The only thing worth spending more money on in a furnished flat is a new mattress. It’ll improve your life no end as your sleep will be restorative instead of interrupted by lumpy springs in the provided mattress. Just make sure you ask your landlord to remove the old mattress or agree with them that your new one does not make up part of the furnishings when you leave!

Opt for Family Subscriptions

Sharing a house with others means you have a prime opportunity to cut down on your annual subscription costs. If you trust the people you’re living with, consider splitting the costs.

One person might pay for the Family Spotify subscription, perhaps, while another takes on the Amazon Prime subscription.
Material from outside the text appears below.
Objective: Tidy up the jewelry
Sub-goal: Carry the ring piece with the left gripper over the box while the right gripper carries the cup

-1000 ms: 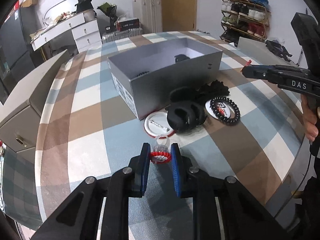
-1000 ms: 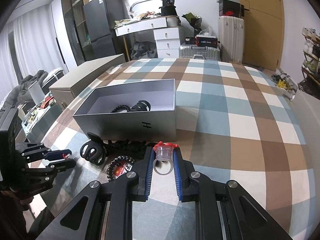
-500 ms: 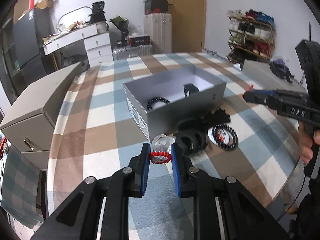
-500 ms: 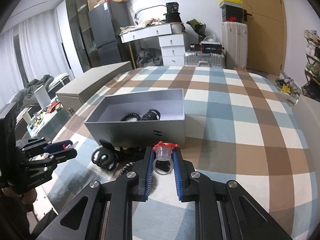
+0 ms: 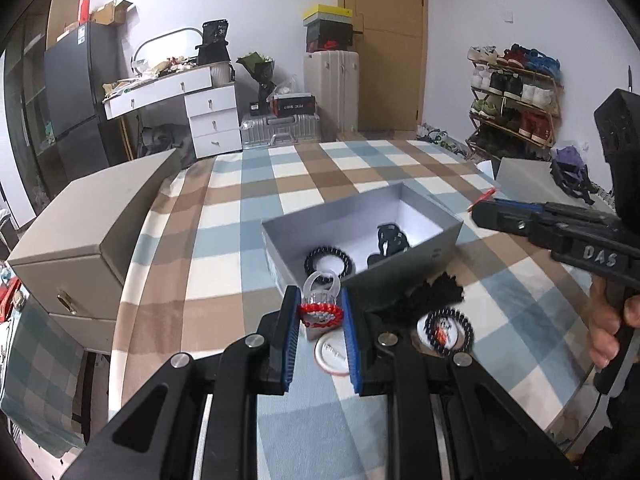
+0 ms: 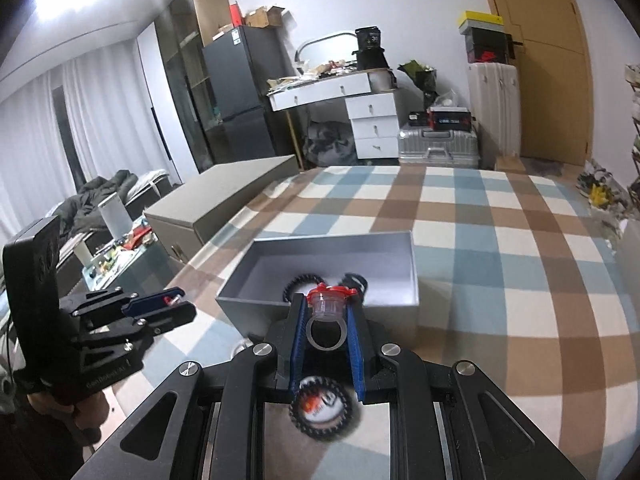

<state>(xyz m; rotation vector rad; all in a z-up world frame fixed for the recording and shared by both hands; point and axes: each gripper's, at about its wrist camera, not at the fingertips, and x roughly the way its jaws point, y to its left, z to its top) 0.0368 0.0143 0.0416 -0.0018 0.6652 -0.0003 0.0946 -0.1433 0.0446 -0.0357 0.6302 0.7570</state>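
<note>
Lived-in home: shoe rack (image 5: 516, 92), fridge (image 6: 236, 96).

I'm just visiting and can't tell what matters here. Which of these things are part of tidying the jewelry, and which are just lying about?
Part of the job:
- toy ring held in the left gripper
- second toy ring held in the right gripper
- grey box
- black hair ties inside the box
- hair tie on the table

Just lying about:
- shoe rack
- suitcase
- fridge
- white drawers

my own fingers cover the near wall of the grey box (image 6: 400, 280). the black scrunchie (image 5: 434, 294) beside it is smeared by blur. lettering on the white disc (image 5: 334, 356) is too small for me to read. right hand (image 5: 610, 332) is cut off at the edge.
</note>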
Doing this can cut costs for everyone without losing out on the services you need in your home. Think about it – if you currently have Spotify, Prime, Netflix, Apple TV, Readly, and a Tesco monthly delivery bundle, that’s over £60 a month.

Split even with one housemate, you’re each saving £30 a month, or £360 a year. Make sure that whenever a subscription is due to renew, you look out for deals and discounts on the renewal price, too. This can slash your costs even further.

Use a Credit Builder Rent Payment App

Alright, this one isn’t about saving money right now – but it could definitely help improve your credit score for your future mortgage. Your rent is your biggest monthly outgoing expense, and until recently it wasn’t possible to make that count towards showing renters are responsible with their cash.

Apps like CreditLadder allow you to pay your rent via them, which then reports the monthly payment to credit reference agencies. This means you build a history as a reliable individual – and that means you could be more likely to get a mortgage than if you don’t use this kind of service.

Shop for Deals and Discounts

A moneysaving tactic for renters and homeowners alike is to not be brand loyal. Shop around, look for discounts and deals, and always price compare online for big purchases before you buy.